The Conservatives Aren’t Just Ending Roe—They’re Delighting in It

This is the work of the Supreme Court’s emboldened, radical majority.

An illustration of the Supreme Court justices
Getty; The Atlantic

Something fundamental about the Supreme Court has changed in recent months. It is not simply that the Court has a conservative supermajority, although that is true enough. What is really striking is just how emboldened that conservative supermajority is—how willing to take on a number of deeply divisive culture-war issues; how blasé about making major decisions via the Court’s shadow docket; how open to making rapid, profound changes to long-standing precedent. Last night, when Politico released a leaked February draft of an opinion by Justice Samuel Alito that would reverse Roe v. Wade, the landmark decision recognizing the right to choose abortion, the public got its most arresting taste thus far of just what this conservative bloc could do.

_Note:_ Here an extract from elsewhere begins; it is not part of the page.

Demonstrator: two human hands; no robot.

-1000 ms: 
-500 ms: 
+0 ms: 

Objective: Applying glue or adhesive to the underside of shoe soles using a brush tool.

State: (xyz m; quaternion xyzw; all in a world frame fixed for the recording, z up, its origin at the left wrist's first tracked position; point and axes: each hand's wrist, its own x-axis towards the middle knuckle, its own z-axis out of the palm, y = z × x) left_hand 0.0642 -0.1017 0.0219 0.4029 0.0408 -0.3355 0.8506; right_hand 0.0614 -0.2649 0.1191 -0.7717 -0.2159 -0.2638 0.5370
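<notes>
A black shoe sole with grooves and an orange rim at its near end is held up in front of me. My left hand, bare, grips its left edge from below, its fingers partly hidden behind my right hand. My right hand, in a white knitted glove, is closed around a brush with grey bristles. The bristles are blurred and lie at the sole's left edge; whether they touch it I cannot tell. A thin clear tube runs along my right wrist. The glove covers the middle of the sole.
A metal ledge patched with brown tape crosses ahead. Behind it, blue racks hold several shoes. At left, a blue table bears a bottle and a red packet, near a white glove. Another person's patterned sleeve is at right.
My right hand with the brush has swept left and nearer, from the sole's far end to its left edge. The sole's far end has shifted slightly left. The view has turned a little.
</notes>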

This morning the Supreme Court confirmed the authenticity of Politico’s draft. Even so, there are reasons to proceed with caution: A final decision is still not expected until June, and the language or even the conclusion of the opinion could yet change. But even with that caveat in mind, the draft is evidence of the brazenness of this majority—all in line with what many expected after oral argument in the Dobbs case in December.

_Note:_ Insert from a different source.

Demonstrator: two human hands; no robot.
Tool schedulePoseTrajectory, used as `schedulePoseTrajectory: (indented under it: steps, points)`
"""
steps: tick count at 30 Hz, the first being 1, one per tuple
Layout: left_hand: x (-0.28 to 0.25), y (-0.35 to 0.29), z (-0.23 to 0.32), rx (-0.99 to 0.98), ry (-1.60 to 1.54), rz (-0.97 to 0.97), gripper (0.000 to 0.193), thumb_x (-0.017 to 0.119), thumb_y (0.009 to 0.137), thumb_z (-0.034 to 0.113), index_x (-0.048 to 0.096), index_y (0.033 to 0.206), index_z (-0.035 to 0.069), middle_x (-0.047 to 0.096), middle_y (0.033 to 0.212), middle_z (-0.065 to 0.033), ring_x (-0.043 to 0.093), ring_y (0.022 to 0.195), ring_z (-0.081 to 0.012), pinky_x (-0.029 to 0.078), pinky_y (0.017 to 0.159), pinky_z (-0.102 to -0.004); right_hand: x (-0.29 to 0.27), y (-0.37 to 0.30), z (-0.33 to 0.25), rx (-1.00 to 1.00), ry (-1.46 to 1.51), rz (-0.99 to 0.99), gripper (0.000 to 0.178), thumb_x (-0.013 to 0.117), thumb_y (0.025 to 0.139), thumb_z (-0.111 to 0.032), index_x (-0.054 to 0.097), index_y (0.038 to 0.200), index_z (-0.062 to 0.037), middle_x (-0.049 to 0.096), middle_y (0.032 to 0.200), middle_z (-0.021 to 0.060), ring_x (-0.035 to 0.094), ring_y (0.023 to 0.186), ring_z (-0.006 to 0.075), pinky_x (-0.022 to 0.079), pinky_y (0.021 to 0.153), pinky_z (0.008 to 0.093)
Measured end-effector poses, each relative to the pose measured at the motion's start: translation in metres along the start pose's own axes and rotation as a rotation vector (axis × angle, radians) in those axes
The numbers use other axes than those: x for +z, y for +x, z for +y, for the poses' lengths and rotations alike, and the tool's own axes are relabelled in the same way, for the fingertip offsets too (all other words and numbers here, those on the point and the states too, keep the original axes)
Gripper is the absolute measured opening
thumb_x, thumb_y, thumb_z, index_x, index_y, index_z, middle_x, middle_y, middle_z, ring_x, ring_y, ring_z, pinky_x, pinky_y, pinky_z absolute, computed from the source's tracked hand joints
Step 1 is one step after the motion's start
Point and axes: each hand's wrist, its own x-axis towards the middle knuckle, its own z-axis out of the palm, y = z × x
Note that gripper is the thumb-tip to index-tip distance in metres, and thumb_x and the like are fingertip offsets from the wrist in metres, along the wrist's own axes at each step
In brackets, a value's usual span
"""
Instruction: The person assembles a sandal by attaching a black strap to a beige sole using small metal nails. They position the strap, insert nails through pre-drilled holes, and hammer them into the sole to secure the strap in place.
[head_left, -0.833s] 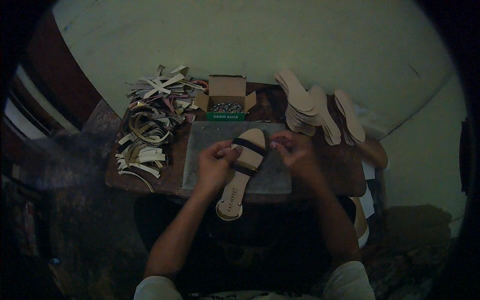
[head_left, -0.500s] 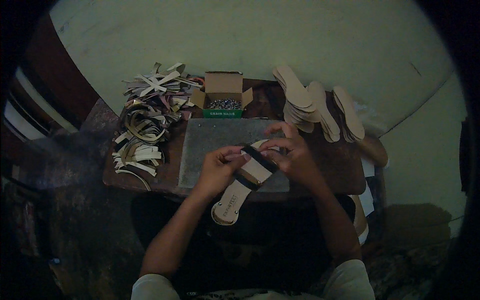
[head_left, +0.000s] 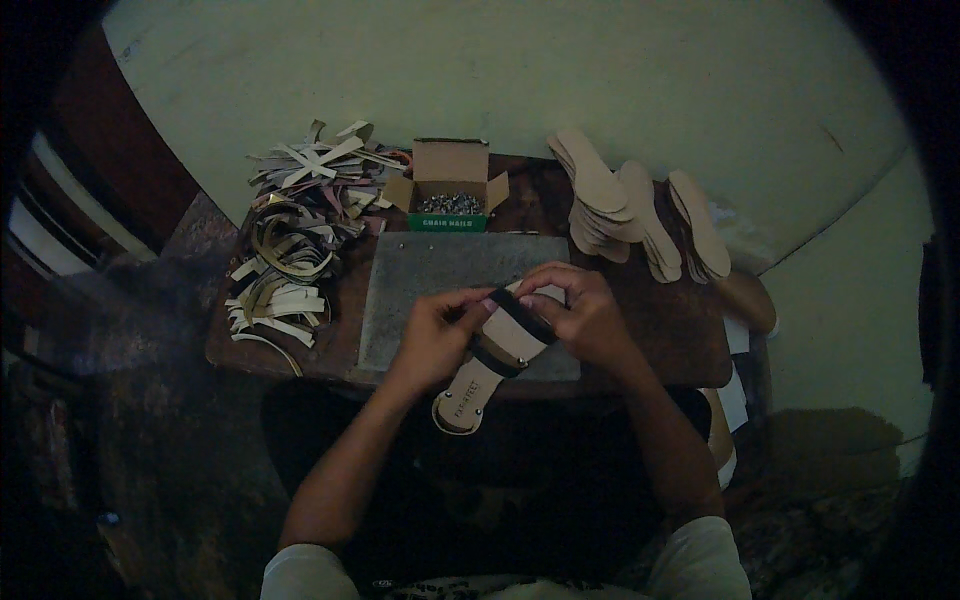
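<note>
Held between both hands is a tan sandal (head_left: 472, 385) with dark straps across it, its rounded heel end toward me and its toe end tilted away to the right. Small shiny nails show at the heel and beside the nearer strap. My left hand (head_left: 438, 335) pinches the left side of the sandal at the farther dark strap (head_left: 524, 316). On the other side, my right hand (head_left: 578, 315) closes thumb and fingers on the strap's right part near the toe. The exact contact under the right fingers is hidden.
A grey slab (head_left: 420, 275) lies on the brown wooden table (head_left: 665, 345). Behind it stands an open green box (head_left: 447, 222) of nails. Piles of cut strips (head_left: 290, 250) fill the left side; stacks of tan insoles (head_left: 600, 190) lie at the back right, near a wall.
The sandal's heel end has shifted slightly up and to the right. My right hand's raised fingers have come down onto the strap; my left hand keeps its hold.
</note>
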Motion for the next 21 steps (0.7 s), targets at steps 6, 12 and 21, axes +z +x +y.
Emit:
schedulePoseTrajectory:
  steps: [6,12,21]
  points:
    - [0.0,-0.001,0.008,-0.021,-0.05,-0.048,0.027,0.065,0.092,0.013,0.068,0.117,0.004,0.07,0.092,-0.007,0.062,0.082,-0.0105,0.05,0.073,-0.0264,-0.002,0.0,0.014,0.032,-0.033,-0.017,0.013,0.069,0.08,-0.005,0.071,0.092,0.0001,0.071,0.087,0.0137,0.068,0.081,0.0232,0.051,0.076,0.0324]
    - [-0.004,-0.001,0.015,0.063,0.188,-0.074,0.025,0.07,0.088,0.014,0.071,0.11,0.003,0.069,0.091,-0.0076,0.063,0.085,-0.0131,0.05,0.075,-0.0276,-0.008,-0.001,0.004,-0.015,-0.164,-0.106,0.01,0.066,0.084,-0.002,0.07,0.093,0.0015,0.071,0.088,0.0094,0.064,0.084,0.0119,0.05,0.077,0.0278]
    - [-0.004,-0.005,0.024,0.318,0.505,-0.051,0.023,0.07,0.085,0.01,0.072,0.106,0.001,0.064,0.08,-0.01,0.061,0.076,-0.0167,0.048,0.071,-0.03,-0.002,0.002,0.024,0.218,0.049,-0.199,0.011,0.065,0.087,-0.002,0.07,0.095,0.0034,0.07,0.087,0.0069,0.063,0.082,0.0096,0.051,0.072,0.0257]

This draft reads like the work of a conservative majority driven by an absolute conviction that Roe v. Wade is egregiously, historically wrong—comparable to support for racial segregation. The draft claims that the justices cannot predict the consequences of their actions and, even if such a prediction were possible, shouldn’t care what the public thinks anyway. The job of the Supreme Court, Alito suggests in the draft, is to say what the law is, not to care about what the people think, much less what the people think the Constitution means. (Politico is reporting that four other conservative justices—Clarence Thomas, Neil Gorsuch, Brett Kavanaugh, and Amy Coney Barrett—are likely to join Alito’s opinion, though that may change between now and when the final decision comes down.)

That the conservative majority could make such an argument—that it could believe such an idea—is a product of America’s grievous polarization. This majority knows that it will be celebrated by the conservative legal movement and the leaders of the Republican Party.

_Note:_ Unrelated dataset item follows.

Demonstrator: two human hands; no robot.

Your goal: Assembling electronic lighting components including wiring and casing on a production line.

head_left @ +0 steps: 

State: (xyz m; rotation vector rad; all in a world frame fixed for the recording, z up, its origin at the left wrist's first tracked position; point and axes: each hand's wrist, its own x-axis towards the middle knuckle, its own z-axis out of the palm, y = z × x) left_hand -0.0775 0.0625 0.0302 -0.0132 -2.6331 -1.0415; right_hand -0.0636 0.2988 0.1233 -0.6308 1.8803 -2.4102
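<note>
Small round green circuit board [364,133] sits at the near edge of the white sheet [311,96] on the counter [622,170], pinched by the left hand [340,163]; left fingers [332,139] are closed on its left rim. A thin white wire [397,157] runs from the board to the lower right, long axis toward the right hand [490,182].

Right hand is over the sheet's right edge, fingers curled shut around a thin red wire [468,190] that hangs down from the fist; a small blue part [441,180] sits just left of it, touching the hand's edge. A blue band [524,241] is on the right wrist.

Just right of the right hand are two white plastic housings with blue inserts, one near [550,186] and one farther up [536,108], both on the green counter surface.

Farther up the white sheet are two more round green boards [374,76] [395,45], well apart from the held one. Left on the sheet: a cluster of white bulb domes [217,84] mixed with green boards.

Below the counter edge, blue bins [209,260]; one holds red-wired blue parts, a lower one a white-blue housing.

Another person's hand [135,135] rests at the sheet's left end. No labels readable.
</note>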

The draft, like generations of anti-abortion-rights advocacy, stresses that Roe distorted much of American jurisprudence, not just the rules on abortion. It rehabilitates the 19th-century physicians who sought to criminalize abortion, suggesting that they were motivated by an interest in protecting innocent fetal life rather than by nativism or racism. One footnote suggests that those who fought for the right to choose abortion were motivated by racism—and argues that Roe produced a world in which fewer children of color were born. It emphasizes that abortion is different from any other constitutional right because it involves the taking of a life. These are arguments that would be made by justices who are not merely assuring the demise of abortion rights but delighting in it.

When Donald Trump was elected in 2016, the unraveling of Roe v. Wade seemed likely. When Kavanaugh replaced Anthony Kennedy, a longtime swing vote in abortion cases, the odds of a reversal seemed even higher. And when Barrett replaced Ruth Bader Ginsburg, creating a bulletproof six-justice conservative majority, the end of abortion rights seemed imminent.

But even so, the speed with which this conservative majority is moving to reverse Roe is astonishing. The Court did not have to take this case—the lower courts had not split on the constitutionality of 15-week bans. The anti-abortion-rights movement had not invested much in such laws, which did not make for an especially strong case against abortion rights. The conservative majority is not going to sit around and wait; nothing about this seems particularly hard for these justices. No soul-searching was required.

This is the kind of draft that comes from that sense of certainty. It suggests that there can be no right to abortion because states were criminalizing abortion when the relevant constitutional provision, the Fourteenth Amendment, was ratified. Though the draft stresses that other precedents are not on the chopping block, it’s unclear why that would be: The same logic applies to same-sex intimacy and contraception, which were being outlawed at roughly the same time.

The draft concludes that this issue should be decided by voters, not justices, but—and this is subtle but quite significant—it also distinguishes abortion from other rights the Court has protected by stressing the value of fetal life. If this language is in the final opinion, it will be read by anti-abortion-rights leaders as an invitation to return to the Court and ask the conservative justices to hold that the Constitution recognizes the personhood of the fetus—and that abortion is unconstitutional in blue as well as red states. If the Court goes that route, the issue will be far, far out of the hands of voters in all states for a very long time to come.

This draft accuses the Roe Court not just of being wrong but of lacking empathy—of moving too fast, with too little justification, and further inflaming the nation’s abortion politics. This is something said by many who do not understand the nation’s conflict on abortion, and in particular by those who do not want to own up to their part in the ugliness of our conflict.

We should count the Court’s majority in this camp. This is more than a little ironic: The Court’s conservatives may scold their predecessors for unnecessarily dividing the nation on abortion, but they are not above doing the same thing themselves.